Mauro dos Santos

Personal information
- Full name: Mauro Javier dos Santos
- Date of birth: 7 July 1989 (age 37)
- Place of birth: Santo Tomé, Argentina
- Height: 1.88 m (6 ft 2 in)
- Position: Centre-back

Youth career
- Banfield

Senior career*
- Years: Team / Apps / (Gls)
- 2008–2012: Banfield / 68 / (0)
- 2012–2014: Murcia / 66 / (3)
- 2014–2015: Almería / 29 / (1)
- 2015–2017: Eibar / 42 / (0)
- 2017–2018: Leganés / 14 / (0)
- 2019–2020: Tenerife / 8 / (0)
- 2020: → Albirex Niigata (loan) / 40 / (3)
- 2021: Godoy Cruz / 10 / (0)
- 2022: Rajasthan United / 15 / (0)
- 2022–2023: El Ejido / 23 / (1)
- 2023–2024: Real Avilés / 1 / (0)

International career
- Argentina U20 / 5 / (0)

= Mauro dos Santos =

Argentine footballer

Mauro Javier dos Santos (born 7 July 1989), known as Mauro dos Santos, is an Argentine former footballer who played as a defender.

==Club career==
Born in Santo Tomé, Mauro graduated from Banfield's youth setup, and made his professional debut on 22 June 2008, in a 2–3 away defeat against River Plate.
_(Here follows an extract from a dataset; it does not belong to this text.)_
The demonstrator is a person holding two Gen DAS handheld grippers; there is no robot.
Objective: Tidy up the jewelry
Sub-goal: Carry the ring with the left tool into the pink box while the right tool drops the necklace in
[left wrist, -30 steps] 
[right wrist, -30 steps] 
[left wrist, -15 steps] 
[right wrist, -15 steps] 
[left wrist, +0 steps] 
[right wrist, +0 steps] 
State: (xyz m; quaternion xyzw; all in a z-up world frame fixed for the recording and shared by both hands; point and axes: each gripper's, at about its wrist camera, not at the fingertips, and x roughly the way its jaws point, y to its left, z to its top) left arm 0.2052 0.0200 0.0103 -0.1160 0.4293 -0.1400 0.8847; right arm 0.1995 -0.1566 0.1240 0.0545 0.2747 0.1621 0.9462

He was handed his first start on 26 October, in a 0–0 draw at Gimnasia LP.

After more than three full seasons with Banfield, Mauro moved abroad, signing a one-year deal with Real Murcia. He made his debut for the club on 21 August 2012, against Córdoba CF. On 24 July of the following year, Mauro renewed his link with the Pimentoneros for a further year, and scored his first professional goal on 29 September, the first of a 2–1 home win against CD Numancia.

On 22 July 2014, Mauro signed a one-year deal with La Liga side UD Almería. He made his debut in the competition on 23 August, starting in a 1–1 home draw against RCD Espanyol.

Mauro scored his first goal in the Spanish top level on 21 September, netting his side's second in a 2–1 away win against Real Sociedad through a header. On 21 July 2015 he moved to fellow league team SD Eibar, after suffering relegation with the Andalusians.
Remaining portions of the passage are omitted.